Popular music artists as intertextual commodities

Indeed, when fans support an artist with such ferocity, and both consume and contribute to the artist’s empire, the studio album can remain an important and lucrative component of the music industry, but only because fan anticipation fuels an established artist’s album cycle. What this means is that when an artist releases an album, the texts that surround the release, which compile the overall album cycle, constitute a larger media event.

For instance, highly invested fans anticipate each small piece of information related to the music artist they follow. Therefore, promotional material, even just an announcement of a far­off release date, a thirty second preview of an upcoming single, or a tracklisting can produce intense fan speculation. For artists popular enough to warrant this massive attention, the album release thus becomes a highly anticipated and notable event in itself.

Scholarship from Daniel Biltereyst and Philippe Meers, who discuss how blockbusters become larger events, helps explain how an album cycle also becomes a newsworthy media event. For Biltereyst and Meers, who define

an event as a multidimensional concept, a connecting issue between marketing and public discourse management strategies, the (discursive) creation of a certain horizon of expectation, the promise of pleasure, spectacle and imagination, the attempt to mediate audiences’ movie experiences, public reception and discourse,

the life cycle of a blockbuster develops into a larger media event (72).

Comparatively, album cycles produced within already established and powerful empires generate an exciting period of constant promotion during which an artist empire becomes saturated with texts, both ancillary and central, as well as constant fan and critic discourse.

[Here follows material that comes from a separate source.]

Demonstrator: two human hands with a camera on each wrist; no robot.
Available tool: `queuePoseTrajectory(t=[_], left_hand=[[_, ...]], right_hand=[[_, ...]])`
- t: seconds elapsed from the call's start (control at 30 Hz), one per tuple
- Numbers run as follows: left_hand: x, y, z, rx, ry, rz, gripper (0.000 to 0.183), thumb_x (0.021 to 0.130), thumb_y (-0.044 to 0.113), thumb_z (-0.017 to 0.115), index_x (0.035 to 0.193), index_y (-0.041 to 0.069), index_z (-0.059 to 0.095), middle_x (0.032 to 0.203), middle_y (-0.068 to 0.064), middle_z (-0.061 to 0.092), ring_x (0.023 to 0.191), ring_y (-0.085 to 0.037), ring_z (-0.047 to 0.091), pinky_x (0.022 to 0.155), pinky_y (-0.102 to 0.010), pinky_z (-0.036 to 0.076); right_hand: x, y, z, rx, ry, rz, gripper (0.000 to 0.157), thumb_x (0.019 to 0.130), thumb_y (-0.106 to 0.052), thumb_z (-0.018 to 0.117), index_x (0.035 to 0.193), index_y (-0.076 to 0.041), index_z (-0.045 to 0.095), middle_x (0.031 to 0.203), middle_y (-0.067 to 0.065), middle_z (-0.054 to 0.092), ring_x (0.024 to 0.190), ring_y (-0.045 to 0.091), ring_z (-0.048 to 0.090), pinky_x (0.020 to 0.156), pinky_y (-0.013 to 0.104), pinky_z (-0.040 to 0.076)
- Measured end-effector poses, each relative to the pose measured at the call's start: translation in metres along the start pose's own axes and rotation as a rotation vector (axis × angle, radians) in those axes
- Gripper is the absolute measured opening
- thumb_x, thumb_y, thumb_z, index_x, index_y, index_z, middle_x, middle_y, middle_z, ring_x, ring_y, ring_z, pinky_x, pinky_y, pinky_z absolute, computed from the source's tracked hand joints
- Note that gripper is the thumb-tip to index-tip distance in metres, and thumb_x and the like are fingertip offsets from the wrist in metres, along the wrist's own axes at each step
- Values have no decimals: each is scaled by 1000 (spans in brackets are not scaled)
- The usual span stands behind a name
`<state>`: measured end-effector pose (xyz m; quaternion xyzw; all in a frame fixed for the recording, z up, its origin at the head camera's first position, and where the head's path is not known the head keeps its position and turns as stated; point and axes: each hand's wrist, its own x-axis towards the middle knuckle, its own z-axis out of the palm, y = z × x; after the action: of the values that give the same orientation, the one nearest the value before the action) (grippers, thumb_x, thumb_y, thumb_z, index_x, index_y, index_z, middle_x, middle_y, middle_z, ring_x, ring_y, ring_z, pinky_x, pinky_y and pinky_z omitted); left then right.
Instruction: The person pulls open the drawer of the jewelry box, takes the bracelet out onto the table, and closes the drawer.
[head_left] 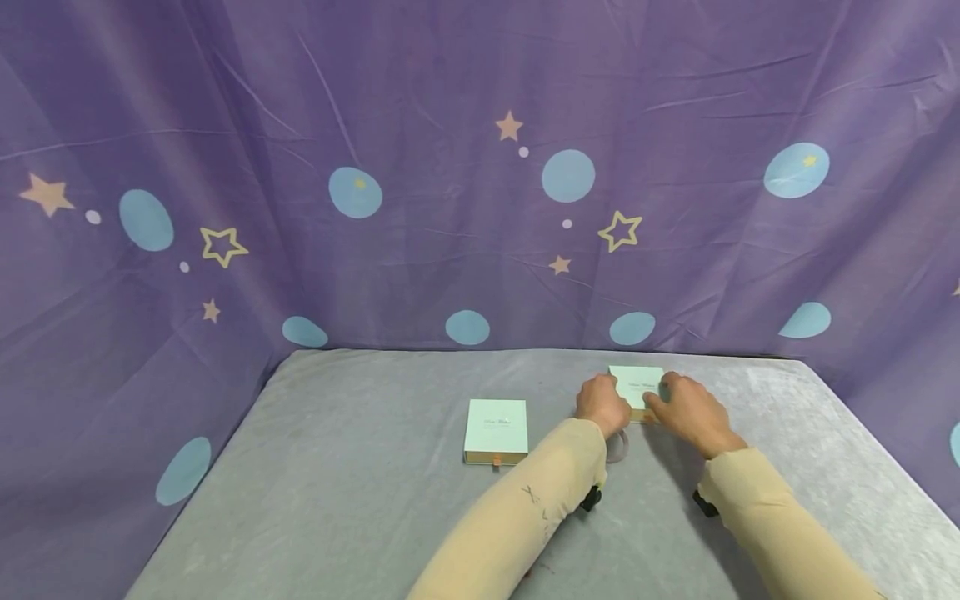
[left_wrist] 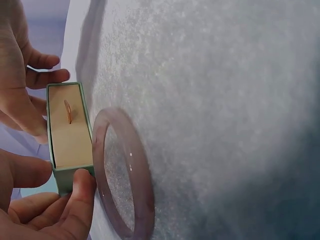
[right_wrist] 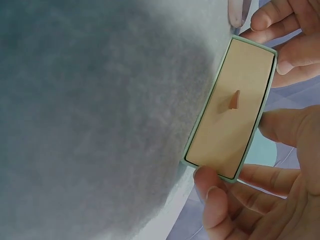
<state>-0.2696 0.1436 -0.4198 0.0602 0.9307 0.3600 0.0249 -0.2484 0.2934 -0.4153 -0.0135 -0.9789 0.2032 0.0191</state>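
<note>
A pale mint-green drawer box (head_left: 637,382) lies toward the back right of the table, its cream drawer front with a small orange-brown tab facing me. My left hand (head_left: 603,405) grips its left side with thumb and fingers. On the opposite side, my right hand (head_left: 693,410) holds the box between thumb and fingers. In the right wrist view the drawer front (right_wrist: 235,135) is flush in its sleeve. A translucent pinkish bangle (left_wrist: 137,170) lies on the cloth just in front of the box, beside my left hand.
A second mint-green box (head_left: 497,429) of the same kind rests to the left, its orange tab toward me. Grey cloth (head_left: 337,500) covers the table. A purple curtain (head_left: 420,275) with stars and blue spots hangs behind and along the sides.
</note>
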Motion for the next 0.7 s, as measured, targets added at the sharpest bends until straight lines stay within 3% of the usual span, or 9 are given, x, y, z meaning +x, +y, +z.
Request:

Furthermore, this cycle repeats indefinitely, for as long as the artist remains notable and active in the music industry (and even for inactive artists who can replicate the cycle with a “greatest hits” album).

Accordingly, artists whose albums have achieved this event status occupy a position few other artists can. Artists who construct their own music empires effectively grow beyond their position as an individual cultural figure and instead work as what P. David Marshall describes as “an intertextual commodity that has permeable boundaries among cultural forms” (69).

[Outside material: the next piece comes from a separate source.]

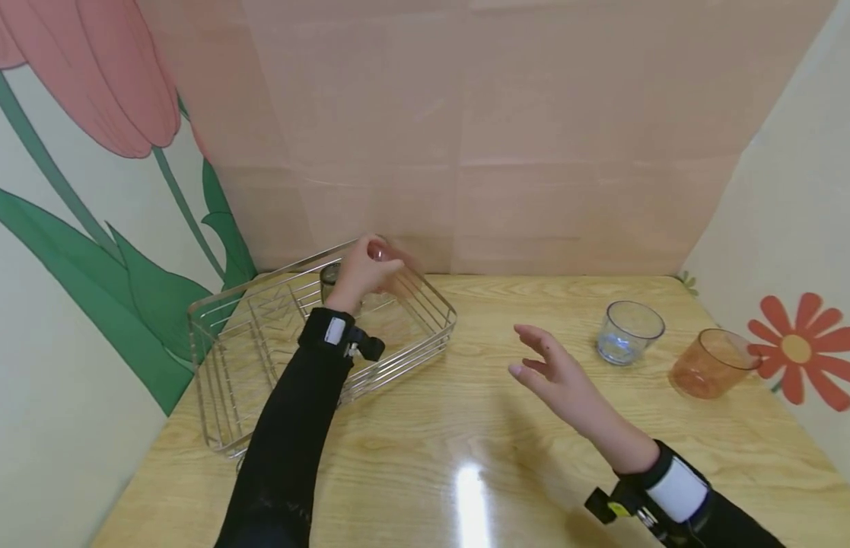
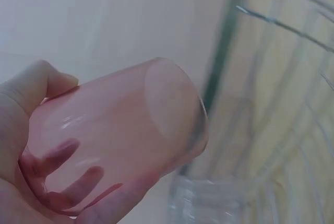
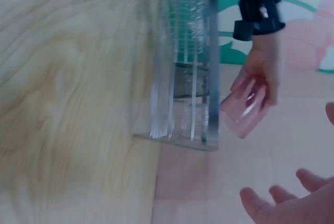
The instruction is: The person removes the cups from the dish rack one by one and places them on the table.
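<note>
My left hand grips a pink see-through glass, thumb on one side and fingers round the other. In the right wrist view the tilted glass shows above the rim of a metal wire basket. Inside the basket a dark grey glass stands beside that hand, and a clear glass appears low in the left wrist view. Over the table to the right of the basket, my right hand holds nothing, its fingers loosely bent and thumb apart.
A clear bluish glass and an orange glass stand on the right of the wooden table. Behind the basket rises a pinkish-brown covered wall. Painted flower walls flank both sides.
</note>
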Available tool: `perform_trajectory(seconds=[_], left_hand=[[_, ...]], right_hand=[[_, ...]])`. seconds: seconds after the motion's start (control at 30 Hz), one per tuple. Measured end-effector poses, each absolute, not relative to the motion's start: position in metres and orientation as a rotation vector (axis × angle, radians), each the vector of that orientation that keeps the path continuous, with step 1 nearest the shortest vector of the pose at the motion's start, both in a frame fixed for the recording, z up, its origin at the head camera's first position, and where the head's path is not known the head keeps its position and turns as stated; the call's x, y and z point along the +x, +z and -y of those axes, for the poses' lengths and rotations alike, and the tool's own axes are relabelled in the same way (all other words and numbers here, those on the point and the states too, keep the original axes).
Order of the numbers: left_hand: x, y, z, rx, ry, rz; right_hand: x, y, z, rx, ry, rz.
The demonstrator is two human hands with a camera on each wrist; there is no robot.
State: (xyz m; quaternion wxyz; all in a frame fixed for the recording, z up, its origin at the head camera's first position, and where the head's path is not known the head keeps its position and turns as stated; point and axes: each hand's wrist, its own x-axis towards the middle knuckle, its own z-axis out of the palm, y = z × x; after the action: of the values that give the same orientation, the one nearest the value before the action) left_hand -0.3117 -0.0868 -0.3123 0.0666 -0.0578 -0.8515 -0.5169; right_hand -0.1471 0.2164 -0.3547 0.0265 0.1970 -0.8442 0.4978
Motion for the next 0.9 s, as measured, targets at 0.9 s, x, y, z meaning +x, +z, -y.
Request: perform_trajectory(seconds=[0.9], left_hand=[[-0.221,-0.246,0.059,-0.741,-1.738,2.074]], right_hand=[[-0.159,-0.278,-0.186,0.565,2.575,1.879]])
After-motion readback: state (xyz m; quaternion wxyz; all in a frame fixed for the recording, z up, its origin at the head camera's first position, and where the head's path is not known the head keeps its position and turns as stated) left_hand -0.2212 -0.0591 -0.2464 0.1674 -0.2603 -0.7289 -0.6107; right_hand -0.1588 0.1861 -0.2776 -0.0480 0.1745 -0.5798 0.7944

As artists who construct music empires develop their brands, their identities become conflated with the content they produce, the texts and discourse that surround them, and any other brand empires they collaborate with. For artists desired in other cultural capacities, their brand develops into a larger and more extensive persona that moves beyond a single cultural platform.

For example, Nicki Minaj is an example of an artist who navigates a variety of cultural spaces: she has appeared as a regular judge on the television show American Idol; has acted in the box office success The Other Woman; and currently endorses a number of products, including the Beats by Dre Pill™ and Myx Fusions from beverage company Myx Beverages, LLC. Artists like Nicki Minaj thus develop into larger than life brands and personas, and exist across multiple platforms in the music industry to establish their presence in other cultural spaces. In this sense, Nicki Minaj and artists who achieve similar levels of popularity grow beyond individual cultural figures and into intertextual commodities.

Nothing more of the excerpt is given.